I thanked her for sharing. “I know that wasn’t easy for you. If I ever get my head shrunk, I hope the shrink takes that ‘sacred trust’ stuff as seriously as you do.”
She nodded, pinched her lips against a smile. “You ever need a referral…”
“You got a team you could suggest?”
That bark again, and I had to get the hell out of there. Talk about ethical conflicts.
The sky was starting to spit rain as I hiked up First Avenue toward my car. I tried Marty again, but he was still otherwise occupied, so I decided to make another run by Rebecca and Brett’s condo over in Madison Park. What the hell, you never knew.

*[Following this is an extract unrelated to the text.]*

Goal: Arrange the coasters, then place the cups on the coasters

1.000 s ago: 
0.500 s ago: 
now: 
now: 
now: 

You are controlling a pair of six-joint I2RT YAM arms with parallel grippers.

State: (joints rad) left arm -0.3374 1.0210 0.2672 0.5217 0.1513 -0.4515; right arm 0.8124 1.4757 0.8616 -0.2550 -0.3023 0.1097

I beat the rain to the car, buckled up, and drove Denny straight up the face of Capitol Hill, wandering through neighborhoods and around traffic circles until I got to Broadway, where I hooked a right and rolled north for half a mile to Madison. Madison Park wasn’t on the way to anywhere. If you found yourself in Madison Park, you either were lost or that’s where you were going.
The ride down to the water was longer than I remembered and Madison Valley more gentrified than the last time I’d been in this neck of the woods. Wall-to-wall salons and shops and restaurants on the same sidewalks where fly-by-night body shops and barbecue joints used to be.
Not many years ago, the streets on this side of the city were one of the few places I’d ever seen where the very rich and the very poor lived cheek to jowl. At the tops of the hills the well-to-do looked out at Lake Washington and counted themselves lucky. Quarter mile away, down in the valleys, it was strictly “the ’hood,” where, as in so many urban areas, the poor were slowly being displaced by an ever-growing middle class in need of new and less-expensive places to live. Columbia City, Georgetown, Sodo, the Central District, it was all the same. Everywhere you looked, what had once been poor and run down and industrial was in the process of becoming hip and trendy and residential.